Thursday, September 15, 2005

En vrac

(un) bric-à-brac (pronounced breek-a-brak)= a disorganized set of things, a mess
(une) rubrique (ru - breek) = a (newspaper/magazine) section

Rubrique-à-brac is not only a fantastic pun, it is also the title of a bande dessinée (comic) series by Gotlib, first published in the weekly comic magazine from the late 70's "Pilote". As the title implies, subjects range from detective stories to wildlife reports, fairy tales and unlikely explanations as to how Isaac Newton formulated his gravitational law. Deliciously insane.

English readers, here is an article on Gotlib.

Wednesday, September 14, 2005


entraver = to hinder, to obstruct.

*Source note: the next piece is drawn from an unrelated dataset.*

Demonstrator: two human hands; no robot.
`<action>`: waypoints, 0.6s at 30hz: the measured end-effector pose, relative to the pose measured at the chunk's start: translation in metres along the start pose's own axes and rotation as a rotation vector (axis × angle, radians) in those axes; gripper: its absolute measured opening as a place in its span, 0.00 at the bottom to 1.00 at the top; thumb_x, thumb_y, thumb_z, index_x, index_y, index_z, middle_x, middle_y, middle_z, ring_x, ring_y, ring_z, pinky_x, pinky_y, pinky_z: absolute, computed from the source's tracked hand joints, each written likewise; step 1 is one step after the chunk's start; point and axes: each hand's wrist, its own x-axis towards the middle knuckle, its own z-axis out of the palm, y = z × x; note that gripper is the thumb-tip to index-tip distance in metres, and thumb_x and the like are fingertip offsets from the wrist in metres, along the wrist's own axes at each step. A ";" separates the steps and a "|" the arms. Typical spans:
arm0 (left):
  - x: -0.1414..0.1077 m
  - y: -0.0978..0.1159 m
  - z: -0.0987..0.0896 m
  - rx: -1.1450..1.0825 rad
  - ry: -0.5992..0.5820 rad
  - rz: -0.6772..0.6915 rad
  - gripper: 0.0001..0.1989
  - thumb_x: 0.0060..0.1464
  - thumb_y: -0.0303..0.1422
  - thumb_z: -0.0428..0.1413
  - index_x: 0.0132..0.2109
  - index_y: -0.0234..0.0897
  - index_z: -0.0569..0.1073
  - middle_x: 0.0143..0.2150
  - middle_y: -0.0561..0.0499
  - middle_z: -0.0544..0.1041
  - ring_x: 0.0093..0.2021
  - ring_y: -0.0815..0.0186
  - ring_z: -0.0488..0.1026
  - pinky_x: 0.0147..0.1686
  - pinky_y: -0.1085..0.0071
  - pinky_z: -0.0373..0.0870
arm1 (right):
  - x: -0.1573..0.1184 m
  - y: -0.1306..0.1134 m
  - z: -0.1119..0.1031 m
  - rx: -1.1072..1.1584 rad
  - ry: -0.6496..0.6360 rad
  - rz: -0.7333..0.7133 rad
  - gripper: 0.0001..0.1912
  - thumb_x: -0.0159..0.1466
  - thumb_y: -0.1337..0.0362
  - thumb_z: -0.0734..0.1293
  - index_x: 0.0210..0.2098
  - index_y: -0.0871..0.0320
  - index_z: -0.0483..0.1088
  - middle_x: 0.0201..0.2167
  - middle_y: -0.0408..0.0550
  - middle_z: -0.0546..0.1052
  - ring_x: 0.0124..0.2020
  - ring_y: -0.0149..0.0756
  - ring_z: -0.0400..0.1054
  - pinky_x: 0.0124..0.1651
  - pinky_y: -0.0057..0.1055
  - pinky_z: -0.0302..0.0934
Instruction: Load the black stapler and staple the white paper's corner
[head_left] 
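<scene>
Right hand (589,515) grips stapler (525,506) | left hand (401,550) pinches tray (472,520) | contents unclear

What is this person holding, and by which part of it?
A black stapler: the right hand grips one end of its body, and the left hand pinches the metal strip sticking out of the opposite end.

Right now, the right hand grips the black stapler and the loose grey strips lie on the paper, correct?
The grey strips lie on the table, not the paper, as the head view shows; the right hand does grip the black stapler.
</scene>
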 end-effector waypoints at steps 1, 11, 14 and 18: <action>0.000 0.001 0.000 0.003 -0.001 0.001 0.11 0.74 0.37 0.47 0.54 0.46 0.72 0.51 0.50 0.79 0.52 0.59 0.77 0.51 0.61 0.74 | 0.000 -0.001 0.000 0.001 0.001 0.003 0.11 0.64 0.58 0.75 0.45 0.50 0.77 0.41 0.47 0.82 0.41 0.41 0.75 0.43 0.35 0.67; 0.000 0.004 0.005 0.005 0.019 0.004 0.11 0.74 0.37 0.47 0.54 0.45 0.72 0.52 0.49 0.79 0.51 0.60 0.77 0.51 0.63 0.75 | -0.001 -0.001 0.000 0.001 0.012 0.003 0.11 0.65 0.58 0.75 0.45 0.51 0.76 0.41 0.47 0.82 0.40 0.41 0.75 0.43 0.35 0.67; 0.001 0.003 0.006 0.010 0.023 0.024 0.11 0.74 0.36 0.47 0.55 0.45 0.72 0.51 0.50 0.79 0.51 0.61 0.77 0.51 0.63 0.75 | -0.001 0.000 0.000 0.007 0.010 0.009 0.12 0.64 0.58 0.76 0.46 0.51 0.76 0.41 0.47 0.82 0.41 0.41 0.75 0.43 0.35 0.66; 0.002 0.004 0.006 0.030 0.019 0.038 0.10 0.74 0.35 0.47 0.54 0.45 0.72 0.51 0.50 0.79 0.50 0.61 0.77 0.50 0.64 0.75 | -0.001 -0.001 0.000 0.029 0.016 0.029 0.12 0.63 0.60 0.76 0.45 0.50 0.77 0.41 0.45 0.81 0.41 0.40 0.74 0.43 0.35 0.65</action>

Also, slang for "understand"

E.g. entrave à la justice = obstruction of justice
j'entrave que dalle = I don't understand anything (slang).

Tuesday, September 13, 2005


rien = nothing

Tu veux quoi ? Rien = What do you want ? Nothing

Monday, September 12, 2005

Le pain

(le) pain = bread
(la) mie (pronounced 'mee') = the inside of the bread, when the crust is removed
(la) croûte (pronounced 'croot') = the crust
(le) croûton = the tip of a bread, or a crouton

le pain de mie = sliced bread
se vendre comme des petits pains= to sell like hot cakes (literally like small breads)
ça ne mange pas de pain = it doesn't cost anything (literally it doesn't eat bread)
je ne mange pas de ce pain-là = I won't have anything to do with it (literally I don't eat that kind of bread)

(un) pain is also slang for a punch, as in:
je lui ai mis un pain = I punched him

Friday, September 09, 2005


enrober (de) = to coat something (with)

e.g. des amandes enrobées de sucre = almonds coated with sugar

enrobé(e) as an adjective meens coated, but also a little fat, for a person. For example, Obélix, the fat sidekick of Gaulish comic book character Astérix, likes to point out he's not gros (fat), just "enrobé"

Thursday, September 08, 2005

Useless word of the day

Anticonstitutionnellement = unconstitutionally

Supposedly the longest word in French. I won't even try to explain how it's pronounced, I have enough trouble with it myself.

Tuesday, September 06, 2005

Tu sors!

(une) porte = a door (the 'e' is silent)

prendre la porte = to leave (literally: to take the door)
enfoncer une porte ouverte = to state the obvious (literally: to break down an open door)
c'est la porte ouverte à... = it's an open invitation to (literally: it's an open door to...)

E.g.: c'est la porte ouverte à toutes les fenêtres! = it's an open door to all windows!

Which is an obviously absurd, meaningless but funny variation to the standard expression. It comes from the comedy La vérité si je mens (or its sequel, not sure)

It's now widely used, and I suspect some people think it actually means something :-)

Friday, September 02, 2005

An unusual verb

la sauce = sauce. Pretty straightforward, except the pronunciation is slightly different in French: the o sound is the same as in boring, at least in the northern parts of France. The southern accent would be very close to the English pronunciation.

saucer = to wipe something with a piece of bread, usually sauce left in a plate.
E.g. passe-moi le pain, je veux saucer = give me the bread, I want to wipe the sauce.
se faire saucer = to get soaked
E.g. on s'est fait saucer = we got soaked

Thursday, September 01, 2005


Synonyms for coward:
un lâche (pronounced lash)
un trouillard (troo - yar)
un froussard (froo - ss - ar)
un couard (coo - ar)
une poule mouillée (pool - moo - yay), literally "a wet chick"
une fillette (fee - yet), literally "a little girl"

La trouille and la frousse both mean the same as la peur =fear.